Sterling rose 0.05% to $1.287 after declines of more than 1% earlier in the day.
The currency slumped 7% in 2018 reflecting uncertainty about the terms of the UK’s exit from the European Union.
MPs voted by 432 votes to 202 to reject the deal, the heaviest defeat for a sitting government in history.
“A defeat has been broadly anticipated in markets since the agreement with the EU was closed in November 2018 and caused several members of the government to resign,” said Richard Falkenhall, senior FX strategist at SEB.
But business groups said their members’ patience was wearing thin.
“There are no more words to describe the frustration, impatience, and growing anger amongst business after two and a half years on a high-stakes political rollercoaster ride that shows no sign of stopping,” said Adam Marshall, director general of the British Chambers of Commerce.
He implored MPs to come to an agreement, and was joined in this plea by business groups including the Federation of Small Businesses, the Institute of Directors and the Confederation of British Industry.
Pound v dollar
Some investors see the chances of a no-deal Brexit diminishing as parliament exerts more authority over the process.
“The probability of a no deal has diminished while the chances of a delay in Article 50, a second referendum or even, at the margin, no Brexit at all, have all increased. The consequence of those scenarios has encouraged sterling to rally despite the PM suffering the worst parliamentary result in a century,” said Jeremy Stretch of CIBC Capital Markets.

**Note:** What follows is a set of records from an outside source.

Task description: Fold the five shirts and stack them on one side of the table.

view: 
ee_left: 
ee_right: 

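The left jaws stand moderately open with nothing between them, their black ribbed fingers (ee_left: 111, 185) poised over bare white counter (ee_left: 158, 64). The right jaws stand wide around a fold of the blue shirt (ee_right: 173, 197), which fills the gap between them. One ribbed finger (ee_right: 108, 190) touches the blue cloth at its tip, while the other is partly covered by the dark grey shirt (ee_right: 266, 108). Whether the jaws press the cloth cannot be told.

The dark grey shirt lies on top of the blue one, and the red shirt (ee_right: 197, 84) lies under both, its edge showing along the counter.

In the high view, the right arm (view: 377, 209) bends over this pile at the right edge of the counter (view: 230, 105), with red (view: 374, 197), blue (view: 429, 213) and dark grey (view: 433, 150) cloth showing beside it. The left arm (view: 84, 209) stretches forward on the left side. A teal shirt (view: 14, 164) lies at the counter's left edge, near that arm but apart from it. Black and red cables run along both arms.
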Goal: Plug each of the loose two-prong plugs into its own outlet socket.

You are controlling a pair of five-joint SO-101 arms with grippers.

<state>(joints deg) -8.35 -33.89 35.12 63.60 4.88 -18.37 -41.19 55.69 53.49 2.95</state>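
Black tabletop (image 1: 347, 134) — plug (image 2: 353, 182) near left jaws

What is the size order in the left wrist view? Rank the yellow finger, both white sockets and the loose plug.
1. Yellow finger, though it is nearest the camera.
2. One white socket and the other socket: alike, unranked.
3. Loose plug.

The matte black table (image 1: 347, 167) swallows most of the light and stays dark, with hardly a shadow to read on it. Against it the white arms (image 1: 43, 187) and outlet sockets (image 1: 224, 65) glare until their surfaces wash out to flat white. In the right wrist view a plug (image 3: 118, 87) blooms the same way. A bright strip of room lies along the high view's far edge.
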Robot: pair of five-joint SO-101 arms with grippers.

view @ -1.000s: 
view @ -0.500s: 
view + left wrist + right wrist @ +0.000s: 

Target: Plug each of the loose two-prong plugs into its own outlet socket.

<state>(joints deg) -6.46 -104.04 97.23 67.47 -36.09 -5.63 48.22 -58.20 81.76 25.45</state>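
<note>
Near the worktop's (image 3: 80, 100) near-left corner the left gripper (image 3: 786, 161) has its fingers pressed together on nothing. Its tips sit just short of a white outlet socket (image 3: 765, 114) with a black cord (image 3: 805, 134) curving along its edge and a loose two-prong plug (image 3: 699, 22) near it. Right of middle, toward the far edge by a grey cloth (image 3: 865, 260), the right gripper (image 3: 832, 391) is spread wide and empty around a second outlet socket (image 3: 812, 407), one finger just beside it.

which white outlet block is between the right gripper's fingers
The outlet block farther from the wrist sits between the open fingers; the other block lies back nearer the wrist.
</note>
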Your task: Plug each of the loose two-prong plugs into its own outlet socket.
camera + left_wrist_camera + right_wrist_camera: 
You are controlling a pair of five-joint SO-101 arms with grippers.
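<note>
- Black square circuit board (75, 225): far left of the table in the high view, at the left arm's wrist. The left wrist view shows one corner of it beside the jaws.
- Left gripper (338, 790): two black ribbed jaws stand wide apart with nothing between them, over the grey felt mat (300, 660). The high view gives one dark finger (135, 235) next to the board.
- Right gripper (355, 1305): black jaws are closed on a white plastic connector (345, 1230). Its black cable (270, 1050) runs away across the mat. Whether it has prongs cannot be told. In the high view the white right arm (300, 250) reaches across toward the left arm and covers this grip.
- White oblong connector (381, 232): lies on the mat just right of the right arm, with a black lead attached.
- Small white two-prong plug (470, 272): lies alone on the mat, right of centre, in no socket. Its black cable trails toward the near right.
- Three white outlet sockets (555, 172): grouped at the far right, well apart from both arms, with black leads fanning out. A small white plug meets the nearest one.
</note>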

On Friday, hedge fund manager Crispin Odey, a major donor to the Brexit campaign, said he now expected the project to be abandoned altogether and that he is positioning for the pound to strengthen.
Pound v euro
But others are concerned the rejection of Mrs May’s plan makes a no-deal Brexit more likely as other options become fewer in number.
“A no-deal Brexit means the public will face higher prices and less choice on the shelves,” said Helen Dickinson, chief executive of the British Retail Consortium.
“British businesses desperately need certainty about the UK’s future trading relationship with the EU and will be severely disadvantaged by a no deal. The time for Parliamentary games is over.”
While there is speculation that Britain’s exit from the EU must now be suspended as the most-developed plan has been scrapped, businesses may not be counting on this, particularly complicated ones like banks.
“Firms in the finance industry have put contingency plans in place to minimise disruption for their customers in a ‘no deal’ scenario but critical cliff-edge risks remain, including on the transfer of personal data and the operation of cross-border contracts,” said Stephen Jones, chief executive of UK Finance.
Omar Ali, UK financial services leader at accountants EY, added: “Firms have no choice but to fully implement their no-deal plans.”